Myth #9: Courts Favor Mothers Over Fathers When Awarding Custody
While it is true that, statistically speaking, mothers are awarded primary custody rights more often, Texas courts cannot make decisions based on gender or any other discriminatory reasons.
Child Custody
People have a hard time believing that mothers do not have a leg up when it comes to child custody, but it’s the truth. Texas courts are guided strictly by the best interests of the children when they make child custody determinations.
One such primary consideration is how well the current status quo serves the children. This means that the court considers how well the children have adapted to their current home, community, and school. If they are doing well, the court is generally hesitant to rock that boat – given how stressful divorce is on children, even without additional changes.

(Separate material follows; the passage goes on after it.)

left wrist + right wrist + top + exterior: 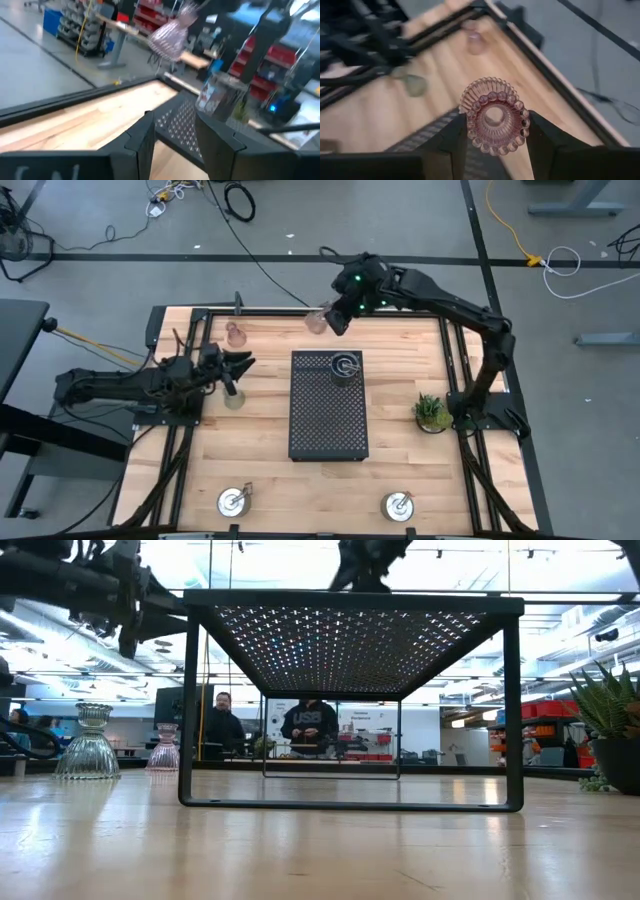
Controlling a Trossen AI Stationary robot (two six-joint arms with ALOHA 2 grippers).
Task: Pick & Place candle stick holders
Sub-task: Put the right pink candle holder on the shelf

To the degree that mothers are more likely to be in the primary parenting role, it can seem like mothers have the advantage when it comes to child custody, but this is a testament to Texas courts’ commitment to children’s best interests.
Another factor that is common in more traditional households and that can seem to give the mother an advantage is each parent’s level of involvement in the children’s lives to date.
Texas courts take the position that children are best served when they are allowed to maximize the time they spend with each parent. As such, Texas courts prioritize generous parenting time schedules for both mothers and fathers.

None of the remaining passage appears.